Everything, in the end, is toxic. Even water and oxygen can kill you. It is all a question of dose. And that's the other problem with Doritos, Memphis fried chicken, soft drinks and other Doritoesque foods: They're too non-toxic. They are so non-toxic that there's nothing limiting intake, so we overconsume them and, over time, all that fat, sugar and carbs ends up becoming toxic. The calories build up in our bodies and interfere with our circulation, choke off parts of our hearts, wear out our joints and blow out our pancreases. Obesity and so many of the terrible conditions it causes come down to nothing more than calorie toxicity.

As humans mastered growing livestock and plants, however, we changed their ecological purpose. The reason animals produced meat wasn't so that some human could eat it. Meat is muscle, which enables movement, and fat, which stores energy. Vegetables are the plant equivalent – structure and nutrient storage. A plant grew fruit or seeds not so that a human could bake pie but so that the plant could reproduce. Today, instead of eating living things designed by nature, we started doing the designing. And we got so good at it that food became very different. It's a difference we still don't fully understand but one we can most certainly taste.

Maybe the real problem is that good food has become bland?

The more I thought about it, the more it made sense. Broilers were bland and they were omega-6 fat bombs, not to mention nutritionally enfeebled compared with heirloom chicken.

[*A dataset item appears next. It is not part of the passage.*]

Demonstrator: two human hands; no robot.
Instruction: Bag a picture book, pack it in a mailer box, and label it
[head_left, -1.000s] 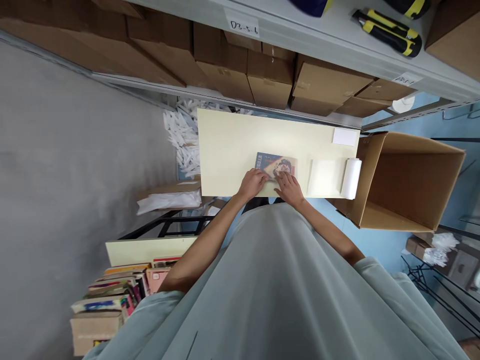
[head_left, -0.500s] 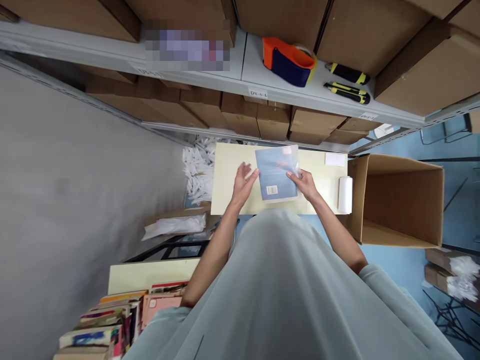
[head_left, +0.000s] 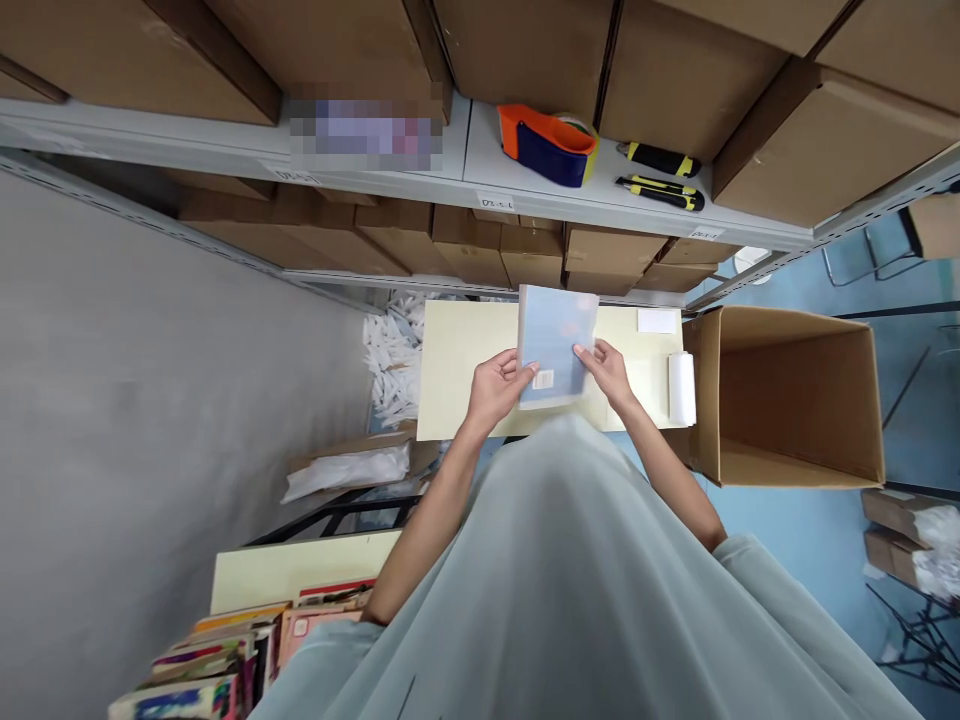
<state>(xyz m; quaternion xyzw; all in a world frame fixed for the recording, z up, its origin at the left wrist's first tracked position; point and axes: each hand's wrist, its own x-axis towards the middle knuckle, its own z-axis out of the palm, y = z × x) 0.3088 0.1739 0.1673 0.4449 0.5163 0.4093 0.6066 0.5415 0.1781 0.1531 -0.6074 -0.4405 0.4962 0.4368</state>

Doritos were originally bland, which is why people used to dip them in actual food such as bean dip and salsa and why they are now covered in chemicals that create the illusion of food. And all those high-yielding tomatoes, carrots and greens in the produce section are also bland, which is why people either don't eat them or smother them in fatty dressings and sauces that blunt their nutrition. Blandness and our attempts to disguise it is the hidden scourge of our time.

The food problem is a flavour problem. For half a century, we've been making the stuff people should eat – fruits, vegetables, whole grains, unprocessed meats – incrementally less delicious. Meanwhile, we've been making the food people shouldn't eat – chips, fast food, soft drinks, crackers – taste ever more exciting. The result is exactly what you'd expect.

This has been adapted and condensed from The Dorito Effect, published by Simon and Schuster.